Check each line of the data for "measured" and select those that have it.

------------------------------------------------------------------------

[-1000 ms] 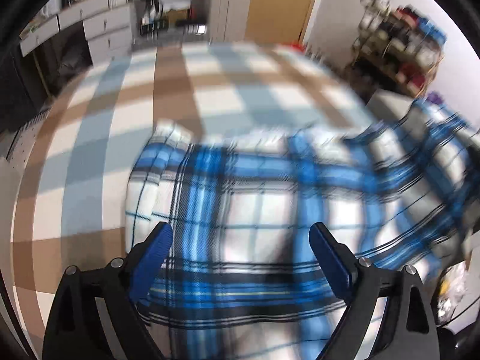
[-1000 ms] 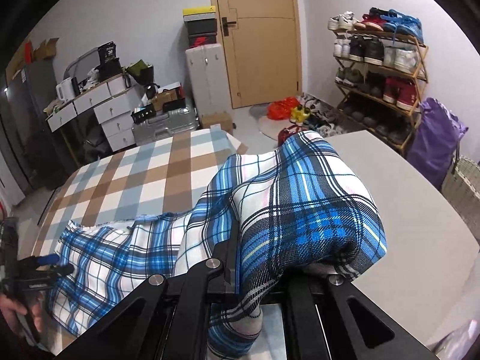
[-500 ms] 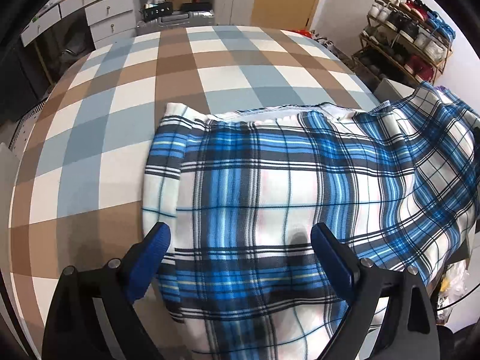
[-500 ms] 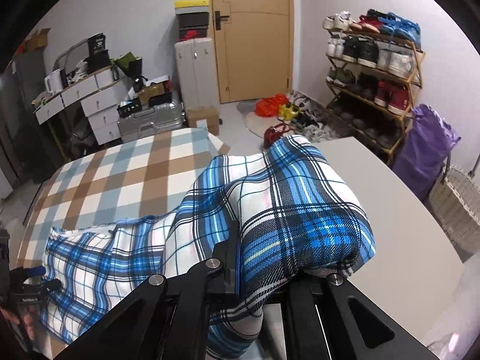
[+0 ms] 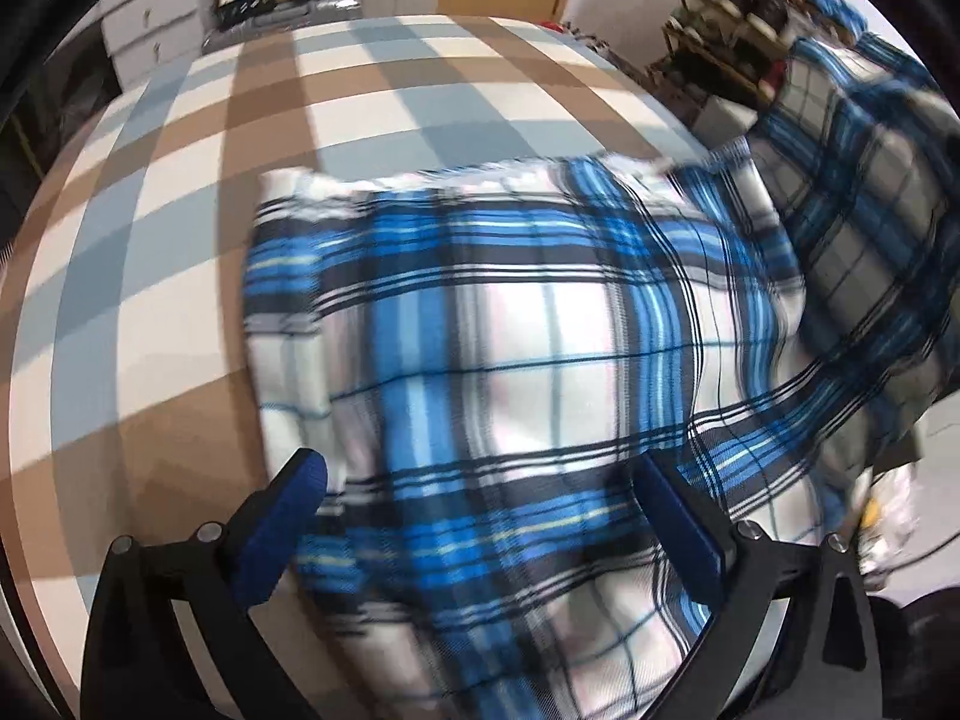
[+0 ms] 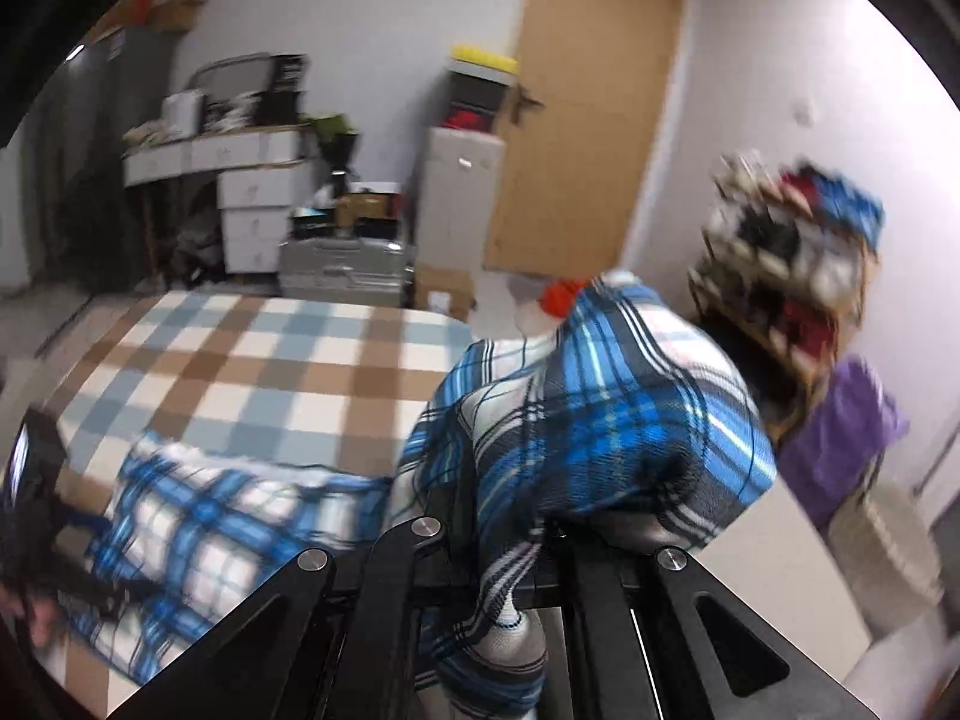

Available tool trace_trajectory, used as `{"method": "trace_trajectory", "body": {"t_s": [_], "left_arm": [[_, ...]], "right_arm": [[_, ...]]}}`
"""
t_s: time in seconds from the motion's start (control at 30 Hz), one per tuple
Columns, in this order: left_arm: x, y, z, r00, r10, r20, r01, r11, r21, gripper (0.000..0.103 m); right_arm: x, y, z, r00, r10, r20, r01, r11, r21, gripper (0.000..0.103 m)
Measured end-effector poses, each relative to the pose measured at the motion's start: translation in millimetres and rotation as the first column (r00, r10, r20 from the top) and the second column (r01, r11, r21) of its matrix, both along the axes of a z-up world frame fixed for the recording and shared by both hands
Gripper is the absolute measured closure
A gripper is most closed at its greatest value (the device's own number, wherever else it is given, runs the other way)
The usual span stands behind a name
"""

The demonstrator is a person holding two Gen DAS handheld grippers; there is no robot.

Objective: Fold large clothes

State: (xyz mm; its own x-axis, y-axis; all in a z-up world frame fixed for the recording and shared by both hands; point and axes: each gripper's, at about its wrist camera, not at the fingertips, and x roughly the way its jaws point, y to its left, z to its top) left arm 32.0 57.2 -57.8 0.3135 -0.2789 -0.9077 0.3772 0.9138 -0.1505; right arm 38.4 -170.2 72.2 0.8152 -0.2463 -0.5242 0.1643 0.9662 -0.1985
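Note:
A blue, white and black plaid garment (image 5: 510,330) lies on the table's brown, blue and white checked cover (image 5: 198,192). My left gripper (image 5: 480,471) points steeply down over the garment's near part. Its jaws are opening; the blue pads stand wide apart, with the cloth beneath and between them but not pressed. In the right wrist view my right gripper (image 6: 516,531) is shut on a bunched end of the garment (image 6: 606,438), held up above the table's right side. The cloth hides its fingertips. The left gripper shows dark and blurred at the left edge (image 6: 33,474).
The checked cover (image 6: 270,360) stretches away beyond the garment. A plain grey surface (image 6: 780,576) lies to the right. Past it stand a shoe rack (image 6: 792,252), a purple bag (image 6: 840,438) and a wicker basket (image 6: 888,552). A wooden door (image 6: 588,120), drawers and a suitcase (image 6: 342,264) are at the back.
My right gripper has risen and rolled, carrying the bunched end of the garment higher at the right. The left jaws have widened a little over the cloth; that hand has hardly shifted.

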Motion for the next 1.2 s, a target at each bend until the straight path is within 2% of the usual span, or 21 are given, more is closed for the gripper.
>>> {"method": "trace_trajectory", "body": {"t_s": [0.2, 0.37, 0.4, 0.5, 0.6, 0.83, 0.97, 1.07, 1.13, 1.2], "left_arm": [[-7, 54, 8, 0.998, 0.062, -0.003, -0.062, 0.997, -0.049, 0.004], [-10, 93, 5, 0.988, 0.114, -0.102, -0.128, 0.98, -0.154, 0.004], [-12, 99, 6, 0.986, 0.123, -0.116, -0.144, 0.971, -0.193, 0.004], [-20, 104, 9, 0.981, 0.11, -0.16, -0.149, 0.955, -0.256, 0.004], [-24, 99, 11, 0.982, 0.099, -0.158, -0.136, 0.96, -0.245, 0.004], [-23, 114, 12, 0.977, 0.104, -0.185, -0.158, 0.939, -0.306, 0.004], [-23, 131, 16, 0.97, 0.131, -0.205, -0.198, 0.916, -0.35, 0.004], [-26, 138, 28, 0.975, 0.134, -0.175, -0.195, 0.895, -0.4, 0.004], [-26, 141, 39, 0.981, 0.129, -0.147, -0.183, 0.868, -0.461, 0.004], [-27, 144, 52, 0.988, 0.098, -0.122, -0.149, 0.827, -0.543, 0.004]], "right_arm": [[-9, 82, -10, 0.996, 0.094, 0.006, -0.094, 0.993, -0.071, 0.099], [-15, 145, -40, 0.989, 0.149, -0.002, -0.147, 0.977, -0.156, 0.099], [-17, 151, -44, 0.987, 0.159, -0.009, -0.158, 0.974, -0.162, 0.099], [-21, 172, -60, 0.982, 0.185, -0.026, -0.186, 0.972, -0.146, 0.099], [-26, 190, -75, 0.975, 0.218, -0.051, -0.223, 0.964, -0.142, 0.098], [-42, 228, -113, 0.941, 0.323, -0.101, -0.337, 0.924, -0.183, 0.098], [-44, 243, -143, 0.907, 0.376, -0.19, -0.413, 0.88, -0.232, 0.097], [-35, 244, -152, 0.896, 0.378, -0.232, -0.424, 0.883, -0.199, 0.097], [-30, 243, -151, 0.892, 0.382, -0.241, -0.427, 0.888, -0.174, 0.095], [-23, 246, -149, 0.886, 0.387, -0.254, -0.433, 0.887, -0.161, 0.095]]}}
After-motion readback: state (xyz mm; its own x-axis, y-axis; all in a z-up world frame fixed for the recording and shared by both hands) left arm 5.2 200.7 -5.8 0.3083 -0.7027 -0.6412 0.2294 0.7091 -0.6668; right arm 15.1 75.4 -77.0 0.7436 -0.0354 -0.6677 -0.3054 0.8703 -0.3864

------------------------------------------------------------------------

* Answer space *
Measured end-effector poses, each relative to the pose measured at the motion's start: translation in millimetres and rotation as the first column (r00, r10, r20 from the top) and the second column (r01, r11, r21) of its matrix, both along the axes of a z-up world frame fixed for the recording and shared by both hands
Gripper is the absolute measured closure

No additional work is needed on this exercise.